Un invito reso ancora più forte perché Francesco ha voluto accanto a sé quattordici migranti, ospiti della Caritas di Firenze e della European university. Li ha abbracciati al suo arrivo in piazza San Pietro, quindi ha chiesto loro di accompagnarlo fino alla cattedra e di restargli vicino durante la catechesi e i saluti. «Oggi mi accompagnano questi ragazzi» ha detto. «Tanti pensano di loro che sarebbe stato meglio che fossero rimasti nella loro terra, ma lì soffrivano tanto».

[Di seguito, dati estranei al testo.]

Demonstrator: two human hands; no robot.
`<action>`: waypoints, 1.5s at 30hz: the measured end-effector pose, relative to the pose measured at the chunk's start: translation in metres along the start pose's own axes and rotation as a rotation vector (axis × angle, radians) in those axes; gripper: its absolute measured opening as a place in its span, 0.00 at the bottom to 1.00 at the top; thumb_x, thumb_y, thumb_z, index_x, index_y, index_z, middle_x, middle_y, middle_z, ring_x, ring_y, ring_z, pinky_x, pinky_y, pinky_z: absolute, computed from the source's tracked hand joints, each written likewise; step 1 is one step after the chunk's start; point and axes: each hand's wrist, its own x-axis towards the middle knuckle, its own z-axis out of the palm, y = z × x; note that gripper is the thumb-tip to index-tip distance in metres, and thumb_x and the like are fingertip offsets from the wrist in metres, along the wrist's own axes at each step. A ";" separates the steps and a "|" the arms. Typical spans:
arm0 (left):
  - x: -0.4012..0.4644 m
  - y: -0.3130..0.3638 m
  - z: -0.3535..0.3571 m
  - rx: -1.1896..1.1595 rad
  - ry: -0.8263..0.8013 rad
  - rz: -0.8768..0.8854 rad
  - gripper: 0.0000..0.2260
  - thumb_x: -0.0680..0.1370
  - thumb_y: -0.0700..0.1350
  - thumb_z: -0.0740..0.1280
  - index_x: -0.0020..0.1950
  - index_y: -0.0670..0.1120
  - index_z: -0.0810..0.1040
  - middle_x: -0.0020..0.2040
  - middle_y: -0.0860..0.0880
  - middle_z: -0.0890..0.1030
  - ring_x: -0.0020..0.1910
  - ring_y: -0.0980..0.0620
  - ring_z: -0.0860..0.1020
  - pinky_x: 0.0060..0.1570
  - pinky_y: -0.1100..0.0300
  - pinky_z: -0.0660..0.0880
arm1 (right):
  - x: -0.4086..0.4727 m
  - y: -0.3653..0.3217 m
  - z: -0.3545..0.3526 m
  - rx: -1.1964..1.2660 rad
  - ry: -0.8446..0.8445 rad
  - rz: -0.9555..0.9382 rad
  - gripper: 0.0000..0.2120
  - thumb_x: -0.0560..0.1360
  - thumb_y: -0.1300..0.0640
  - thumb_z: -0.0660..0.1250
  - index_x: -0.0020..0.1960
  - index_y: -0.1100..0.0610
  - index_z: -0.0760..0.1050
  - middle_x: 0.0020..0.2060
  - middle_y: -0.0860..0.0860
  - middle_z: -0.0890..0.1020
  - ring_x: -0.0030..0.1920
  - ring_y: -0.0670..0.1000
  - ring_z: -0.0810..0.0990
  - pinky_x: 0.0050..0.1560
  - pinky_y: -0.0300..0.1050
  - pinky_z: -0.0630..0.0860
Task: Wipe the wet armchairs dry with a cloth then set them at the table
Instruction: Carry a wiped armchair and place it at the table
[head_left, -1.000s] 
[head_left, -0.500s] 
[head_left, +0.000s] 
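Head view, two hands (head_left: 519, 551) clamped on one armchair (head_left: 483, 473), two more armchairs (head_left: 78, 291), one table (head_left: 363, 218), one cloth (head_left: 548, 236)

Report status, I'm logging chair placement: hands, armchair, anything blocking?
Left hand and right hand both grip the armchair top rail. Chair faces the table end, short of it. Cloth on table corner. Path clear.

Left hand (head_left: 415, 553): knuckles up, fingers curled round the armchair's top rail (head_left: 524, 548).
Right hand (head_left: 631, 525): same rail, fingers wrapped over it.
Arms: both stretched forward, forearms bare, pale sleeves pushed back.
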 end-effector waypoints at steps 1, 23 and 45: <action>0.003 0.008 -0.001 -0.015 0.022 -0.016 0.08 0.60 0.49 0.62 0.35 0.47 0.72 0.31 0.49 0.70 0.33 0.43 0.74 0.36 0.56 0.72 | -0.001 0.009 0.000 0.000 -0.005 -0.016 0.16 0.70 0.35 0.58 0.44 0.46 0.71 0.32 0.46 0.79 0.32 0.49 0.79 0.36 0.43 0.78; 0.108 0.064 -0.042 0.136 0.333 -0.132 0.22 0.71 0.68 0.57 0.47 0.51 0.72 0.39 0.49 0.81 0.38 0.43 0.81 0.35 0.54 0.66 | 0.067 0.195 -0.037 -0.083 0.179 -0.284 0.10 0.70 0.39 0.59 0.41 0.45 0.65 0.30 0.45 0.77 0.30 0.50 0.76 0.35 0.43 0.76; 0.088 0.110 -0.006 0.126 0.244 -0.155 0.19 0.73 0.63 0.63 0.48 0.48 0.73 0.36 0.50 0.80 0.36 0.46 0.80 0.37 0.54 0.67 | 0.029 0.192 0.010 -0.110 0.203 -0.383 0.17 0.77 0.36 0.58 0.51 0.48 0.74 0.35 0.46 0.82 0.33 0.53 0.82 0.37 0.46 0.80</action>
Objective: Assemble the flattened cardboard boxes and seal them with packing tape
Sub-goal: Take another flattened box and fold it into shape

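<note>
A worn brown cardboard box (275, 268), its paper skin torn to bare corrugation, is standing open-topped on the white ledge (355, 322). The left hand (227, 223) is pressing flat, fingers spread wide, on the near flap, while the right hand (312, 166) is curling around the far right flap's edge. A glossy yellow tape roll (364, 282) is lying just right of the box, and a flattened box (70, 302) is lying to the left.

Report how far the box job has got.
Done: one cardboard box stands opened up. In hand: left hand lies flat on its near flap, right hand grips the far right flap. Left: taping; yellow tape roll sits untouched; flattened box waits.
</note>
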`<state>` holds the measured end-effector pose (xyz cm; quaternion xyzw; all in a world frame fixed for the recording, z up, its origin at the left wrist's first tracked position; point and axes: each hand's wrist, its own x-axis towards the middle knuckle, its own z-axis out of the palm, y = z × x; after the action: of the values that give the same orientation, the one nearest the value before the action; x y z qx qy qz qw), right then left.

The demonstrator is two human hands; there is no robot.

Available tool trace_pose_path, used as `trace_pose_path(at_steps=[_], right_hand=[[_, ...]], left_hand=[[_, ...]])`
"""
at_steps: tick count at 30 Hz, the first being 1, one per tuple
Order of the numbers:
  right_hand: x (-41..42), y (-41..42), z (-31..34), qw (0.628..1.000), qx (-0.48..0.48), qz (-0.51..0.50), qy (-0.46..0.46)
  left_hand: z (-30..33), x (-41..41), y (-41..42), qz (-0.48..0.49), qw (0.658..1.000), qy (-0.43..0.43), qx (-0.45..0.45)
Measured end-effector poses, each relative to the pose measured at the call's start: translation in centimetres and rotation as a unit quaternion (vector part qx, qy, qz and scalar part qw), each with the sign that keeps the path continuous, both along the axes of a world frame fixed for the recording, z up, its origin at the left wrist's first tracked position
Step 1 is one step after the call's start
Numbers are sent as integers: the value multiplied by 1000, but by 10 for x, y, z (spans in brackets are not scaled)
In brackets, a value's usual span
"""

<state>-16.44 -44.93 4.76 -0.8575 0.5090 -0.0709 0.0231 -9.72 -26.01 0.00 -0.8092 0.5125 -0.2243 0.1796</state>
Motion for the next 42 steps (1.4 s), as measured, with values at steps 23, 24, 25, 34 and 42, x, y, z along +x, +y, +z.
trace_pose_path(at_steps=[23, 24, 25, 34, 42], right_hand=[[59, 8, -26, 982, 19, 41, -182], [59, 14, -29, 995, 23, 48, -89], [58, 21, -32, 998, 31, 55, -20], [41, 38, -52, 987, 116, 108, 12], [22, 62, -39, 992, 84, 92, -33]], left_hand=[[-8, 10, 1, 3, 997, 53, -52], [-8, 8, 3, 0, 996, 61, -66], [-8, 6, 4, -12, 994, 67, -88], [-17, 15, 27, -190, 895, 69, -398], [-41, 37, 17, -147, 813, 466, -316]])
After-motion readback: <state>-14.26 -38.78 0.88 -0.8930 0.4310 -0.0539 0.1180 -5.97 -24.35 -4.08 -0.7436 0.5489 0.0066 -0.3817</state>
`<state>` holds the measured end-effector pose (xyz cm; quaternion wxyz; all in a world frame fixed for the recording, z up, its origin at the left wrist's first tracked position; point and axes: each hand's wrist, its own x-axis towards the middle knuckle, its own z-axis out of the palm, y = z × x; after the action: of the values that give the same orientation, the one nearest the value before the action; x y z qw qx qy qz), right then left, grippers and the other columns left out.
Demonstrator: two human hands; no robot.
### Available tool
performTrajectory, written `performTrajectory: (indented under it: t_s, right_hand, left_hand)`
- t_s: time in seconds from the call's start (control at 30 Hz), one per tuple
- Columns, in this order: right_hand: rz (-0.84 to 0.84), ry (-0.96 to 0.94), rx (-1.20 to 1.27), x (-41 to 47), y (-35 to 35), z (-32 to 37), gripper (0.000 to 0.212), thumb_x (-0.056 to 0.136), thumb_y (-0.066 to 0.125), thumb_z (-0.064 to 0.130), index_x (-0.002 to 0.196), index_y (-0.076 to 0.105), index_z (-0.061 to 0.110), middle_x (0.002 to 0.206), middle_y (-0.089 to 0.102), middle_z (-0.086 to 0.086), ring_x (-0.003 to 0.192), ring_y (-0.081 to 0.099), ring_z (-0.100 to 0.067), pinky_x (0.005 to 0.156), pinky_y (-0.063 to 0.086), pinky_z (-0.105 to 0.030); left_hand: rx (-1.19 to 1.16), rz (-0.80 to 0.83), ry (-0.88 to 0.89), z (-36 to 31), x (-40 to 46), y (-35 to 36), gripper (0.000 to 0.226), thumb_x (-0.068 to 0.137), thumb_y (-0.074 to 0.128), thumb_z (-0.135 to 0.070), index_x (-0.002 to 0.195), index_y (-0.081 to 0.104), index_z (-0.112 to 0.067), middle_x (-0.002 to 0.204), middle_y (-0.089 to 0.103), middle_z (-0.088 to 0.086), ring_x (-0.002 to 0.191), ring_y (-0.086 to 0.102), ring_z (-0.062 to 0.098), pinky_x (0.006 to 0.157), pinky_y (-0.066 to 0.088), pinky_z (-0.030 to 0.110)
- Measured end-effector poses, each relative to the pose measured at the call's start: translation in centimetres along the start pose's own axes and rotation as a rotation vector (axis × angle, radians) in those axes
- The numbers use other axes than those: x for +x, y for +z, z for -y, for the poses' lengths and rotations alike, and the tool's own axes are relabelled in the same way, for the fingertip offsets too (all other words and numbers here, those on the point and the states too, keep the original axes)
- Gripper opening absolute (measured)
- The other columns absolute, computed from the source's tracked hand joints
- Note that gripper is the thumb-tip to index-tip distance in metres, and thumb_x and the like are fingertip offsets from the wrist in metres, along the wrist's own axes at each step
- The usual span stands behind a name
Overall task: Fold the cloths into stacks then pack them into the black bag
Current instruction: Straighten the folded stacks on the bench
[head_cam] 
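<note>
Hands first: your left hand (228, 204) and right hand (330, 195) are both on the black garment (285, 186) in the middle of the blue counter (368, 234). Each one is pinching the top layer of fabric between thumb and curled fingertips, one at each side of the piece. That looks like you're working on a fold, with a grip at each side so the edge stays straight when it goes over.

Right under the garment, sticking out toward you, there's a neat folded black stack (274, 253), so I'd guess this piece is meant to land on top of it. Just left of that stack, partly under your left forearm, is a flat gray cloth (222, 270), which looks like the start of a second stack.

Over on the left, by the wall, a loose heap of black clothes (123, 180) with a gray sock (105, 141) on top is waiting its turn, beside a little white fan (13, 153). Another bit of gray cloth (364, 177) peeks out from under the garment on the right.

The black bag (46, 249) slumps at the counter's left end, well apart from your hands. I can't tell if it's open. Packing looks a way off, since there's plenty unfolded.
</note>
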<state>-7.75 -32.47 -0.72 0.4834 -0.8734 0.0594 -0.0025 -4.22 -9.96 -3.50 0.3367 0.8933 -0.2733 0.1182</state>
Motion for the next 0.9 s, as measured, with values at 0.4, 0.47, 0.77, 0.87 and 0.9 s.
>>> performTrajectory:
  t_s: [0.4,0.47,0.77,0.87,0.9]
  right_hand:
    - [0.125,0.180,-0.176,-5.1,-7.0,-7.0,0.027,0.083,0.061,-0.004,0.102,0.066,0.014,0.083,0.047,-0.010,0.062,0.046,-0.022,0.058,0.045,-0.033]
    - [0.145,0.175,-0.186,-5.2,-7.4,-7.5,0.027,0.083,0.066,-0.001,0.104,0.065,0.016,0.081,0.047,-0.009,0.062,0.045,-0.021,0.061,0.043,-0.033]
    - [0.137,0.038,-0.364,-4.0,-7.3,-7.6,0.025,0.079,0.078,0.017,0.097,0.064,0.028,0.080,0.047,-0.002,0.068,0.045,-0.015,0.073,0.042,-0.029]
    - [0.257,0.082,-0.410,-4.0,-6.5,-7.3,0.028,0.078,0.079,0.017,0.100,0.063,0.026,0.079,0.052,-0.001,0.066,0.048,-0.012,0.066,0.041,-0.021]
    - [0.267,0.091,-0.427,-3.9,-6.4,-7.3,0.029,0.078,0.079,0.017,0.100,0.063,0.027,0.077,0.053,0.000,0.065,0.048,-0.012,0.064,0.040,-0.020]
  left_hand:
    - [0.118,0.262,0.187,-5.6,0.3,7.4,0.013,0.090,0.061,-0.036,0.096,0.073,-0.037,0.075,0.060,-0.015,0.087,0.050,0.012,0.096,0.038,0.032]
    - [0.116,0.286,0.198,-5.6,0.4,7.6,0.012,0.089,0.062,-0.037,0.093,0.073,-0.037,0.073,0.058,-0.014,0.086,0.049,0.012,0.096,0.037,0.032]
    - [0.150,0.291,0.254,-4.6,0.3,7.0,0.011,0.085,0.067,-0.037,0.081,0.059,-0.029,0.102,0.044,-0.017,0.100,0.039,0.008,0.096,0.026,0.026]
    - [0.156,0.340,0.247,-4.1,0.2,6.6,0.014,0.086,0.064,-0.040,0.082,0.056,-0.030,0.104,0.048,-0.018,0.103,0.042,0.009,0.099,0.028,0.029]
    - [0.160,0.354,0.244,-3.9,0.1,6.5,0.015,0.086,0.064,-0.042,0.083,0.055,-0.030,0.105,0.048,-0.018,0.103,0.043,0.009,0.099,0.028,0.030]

A suggerire al Papa lo spunto per l’appello all’accoglienza — «toccare il povero può purificarci dall’ipocrisia» — è stato il passo evangelico di Luca (5, 12) che racconta la guarigione del lebbroso. Con una «confidenza personale», Francesco ha spiegato che «la sera, prima di andare a letto», ripete proprio le parole di quell’uomo che «era un escluso adesso è uno di noi»: «Signore, se vuoi, puoi purificarmi!». E ha proposto: «Potete farlo anche voi, a casa vostra, tutte le sere». Del resto, ha fatto notare, «ognuno ha le proprie miserie», e spesso «le copriamo con l’ipocrisia delle “buone maniere”». Ma proprio l’atteggiamento del lebbroso, ha spiegato il Papa, mostra che quando ci presentiamo a Gesù «bastano poche parole, purché accompagnate dalla piena fiducia nella sua onnipotenza e nella sua bontà». Siamo lontani dai sensazionalismi, ha concluso, e conta il fatto che la persona venga riammessa «nella comunità dei credenti e nella vita sociale».